=== TASK GOAL ===
Take each line from the entries that holds "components" and copy it out.

=== DATA SECTION ===
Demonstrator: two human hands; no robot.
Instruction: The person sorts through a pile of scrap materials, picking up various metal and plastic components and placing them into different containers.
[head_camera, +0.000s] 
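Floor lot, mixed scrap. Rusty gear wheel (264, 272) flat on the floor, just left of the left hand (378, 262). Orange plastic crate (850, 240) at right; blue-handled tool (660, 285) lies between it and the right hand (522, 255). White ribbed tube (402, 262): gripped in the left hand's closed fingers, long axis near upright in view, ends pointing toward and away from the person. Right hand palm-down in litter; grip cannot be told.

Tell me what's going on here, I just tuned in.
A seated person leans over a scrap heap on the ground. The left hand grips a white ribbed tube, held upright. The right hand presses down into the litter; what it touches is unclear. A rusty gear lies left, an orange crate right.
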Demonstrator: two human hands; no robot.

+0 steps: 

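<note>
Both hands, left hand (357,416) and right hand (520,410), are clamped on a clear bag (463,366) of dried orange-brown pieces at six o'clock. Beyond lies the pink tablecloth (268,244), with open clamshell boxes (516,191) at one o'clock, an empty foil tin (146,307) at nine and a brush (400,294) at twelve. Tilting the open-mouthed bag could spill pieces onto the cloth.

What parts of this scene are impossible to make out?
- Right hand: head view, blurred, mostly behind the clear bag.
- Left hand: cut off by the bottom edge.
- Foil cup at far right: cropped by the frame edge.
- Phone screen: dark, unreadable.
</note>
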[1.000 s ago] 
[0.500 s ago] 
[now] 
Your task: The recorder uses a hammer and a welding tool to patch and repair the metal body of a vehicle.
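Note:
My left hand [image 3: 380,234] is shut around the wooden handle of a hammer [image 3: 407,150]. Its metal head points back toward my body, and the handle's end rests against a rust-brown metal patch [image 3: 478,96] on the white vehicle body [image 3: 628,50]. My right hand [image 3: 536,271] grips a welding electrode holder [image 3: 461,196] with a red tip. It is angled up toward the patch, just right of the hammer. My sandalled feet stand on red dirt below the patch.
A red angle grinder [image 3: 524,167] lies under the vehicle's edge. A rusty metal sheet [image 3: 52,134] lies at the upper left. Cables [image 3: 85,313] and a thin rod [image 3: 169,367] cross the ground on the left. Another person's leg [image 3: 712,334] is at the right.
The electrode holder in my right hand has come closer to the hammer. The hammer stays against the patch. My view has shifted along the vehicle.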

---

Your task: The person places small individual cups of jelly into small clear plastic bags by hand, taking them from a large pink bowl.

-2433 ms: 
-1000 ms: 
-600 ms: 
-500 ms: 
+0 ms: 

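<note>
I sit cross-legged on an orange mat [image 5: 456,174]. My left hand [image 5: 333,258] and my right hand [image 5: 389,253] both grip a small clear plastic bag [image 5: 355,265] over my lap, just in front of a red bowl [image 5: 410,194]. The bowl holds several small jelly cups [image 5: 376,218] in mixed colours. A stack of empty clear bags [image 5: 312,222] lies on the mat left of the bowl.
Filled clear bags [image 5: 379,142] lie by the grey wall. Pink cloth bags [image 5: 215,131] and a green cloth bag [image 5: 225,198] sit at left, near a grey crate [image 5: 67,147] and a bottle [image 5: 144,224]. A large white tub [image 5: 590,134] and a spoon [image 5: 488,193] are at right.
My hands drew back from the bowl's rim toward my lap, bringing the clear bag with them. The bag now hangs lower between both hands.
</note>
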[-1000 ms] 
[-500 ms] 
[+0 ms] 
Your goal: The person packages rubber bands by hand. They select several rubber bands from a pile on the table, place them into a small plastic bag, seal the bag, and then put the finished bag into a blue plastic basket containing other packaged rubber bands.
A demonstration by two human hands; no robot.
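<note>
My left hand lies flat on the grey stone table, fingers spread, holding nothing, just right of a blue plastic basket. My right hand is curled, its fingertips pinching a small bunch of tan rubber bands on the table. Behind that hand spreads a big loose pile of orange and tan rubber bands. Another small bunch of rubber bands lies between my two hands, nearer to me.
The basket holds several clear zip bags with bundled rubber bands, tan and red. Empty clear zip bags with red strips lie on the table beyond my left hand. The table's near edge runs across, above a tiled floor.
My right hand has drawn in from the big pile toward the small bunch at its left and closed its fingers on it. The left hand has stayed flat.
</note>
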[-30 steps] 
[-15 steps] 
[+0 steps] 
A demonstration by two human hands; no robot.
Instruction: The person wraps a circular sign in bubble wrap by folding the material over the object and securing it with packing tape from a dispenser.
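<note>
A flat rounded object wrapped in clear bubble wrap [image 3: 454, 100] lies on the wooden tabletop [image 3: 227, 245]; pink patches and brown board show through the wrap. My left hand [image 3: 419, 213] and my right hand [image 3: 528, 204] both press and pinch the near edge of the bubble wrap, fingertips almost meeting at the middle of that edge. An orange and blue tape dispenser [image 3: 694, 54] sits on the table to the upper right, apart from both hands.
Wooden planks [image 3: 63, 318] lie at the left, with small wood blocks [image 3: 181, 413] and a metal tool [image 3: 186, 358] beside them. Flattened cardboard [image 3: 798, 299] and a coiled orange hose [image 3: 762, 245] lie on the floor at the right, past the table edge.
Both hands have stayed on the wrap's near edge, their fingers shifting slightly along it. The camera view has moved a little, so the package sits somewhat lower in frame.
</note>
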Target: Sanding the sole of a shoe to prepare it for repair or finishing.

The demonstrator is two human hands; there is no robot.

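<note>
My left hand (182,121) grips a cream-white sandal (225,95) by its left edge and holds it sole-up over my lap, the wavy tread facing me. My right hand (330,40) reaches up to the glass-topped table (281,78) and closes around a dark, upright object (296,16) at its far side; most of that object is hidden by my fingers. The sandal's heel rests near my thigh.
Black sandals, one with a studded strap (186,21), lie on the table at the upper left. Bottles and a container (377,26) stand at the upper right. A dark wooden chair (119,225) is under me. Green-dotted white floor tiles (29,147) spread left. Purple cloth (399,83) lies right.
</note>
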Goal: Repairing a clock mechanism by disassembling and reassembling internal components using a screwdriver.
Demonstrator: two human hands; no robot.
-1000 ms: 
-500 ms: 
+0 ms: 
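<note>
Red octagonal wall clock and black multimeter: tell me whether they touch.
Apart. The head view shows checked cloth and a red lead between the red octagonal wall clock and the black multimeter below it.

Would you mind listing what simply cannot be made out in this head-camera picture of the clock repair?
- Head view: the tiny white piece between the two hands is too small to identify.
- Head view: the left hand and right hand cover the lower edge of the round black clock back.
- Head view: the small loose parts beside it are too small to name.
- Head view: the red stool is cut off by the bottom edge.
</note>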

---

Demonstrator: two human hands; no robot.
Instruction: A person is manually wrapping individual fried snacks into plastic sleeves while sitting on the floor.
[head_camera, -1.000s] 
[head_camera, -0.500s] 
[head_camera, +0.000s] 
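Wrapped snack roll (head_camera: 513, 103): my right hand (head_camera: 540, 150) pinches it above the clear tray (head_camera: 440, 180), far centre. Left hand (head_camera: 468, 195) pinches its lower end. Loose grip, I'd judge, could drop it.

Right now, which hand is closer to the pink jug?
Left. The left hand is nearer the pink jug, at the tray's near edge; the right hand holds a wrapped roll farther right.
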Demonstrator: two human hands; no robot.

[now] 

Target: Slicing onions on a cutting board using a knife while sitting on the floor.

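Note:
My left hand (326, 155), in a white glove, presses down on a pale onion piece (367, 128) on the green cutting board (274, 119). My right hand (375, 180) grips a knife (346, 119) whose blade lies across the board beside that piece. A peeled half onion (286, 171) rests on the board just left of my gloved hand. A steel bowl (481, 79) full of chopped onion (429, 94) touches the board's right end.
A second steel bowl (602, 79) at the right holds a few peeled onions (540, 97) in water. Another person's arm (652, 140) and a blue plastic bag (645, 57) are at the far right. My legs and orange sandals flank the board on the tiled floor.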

=== OUTPUT OF THE EXERCISE ===
Instruction: The person sorts through a pile of scrap materials, picking up various metal and plastic components and placing them into different containers.
Goal: Repairing a clock mechanism by disassembling and reassembling internal components using a screwdriver.

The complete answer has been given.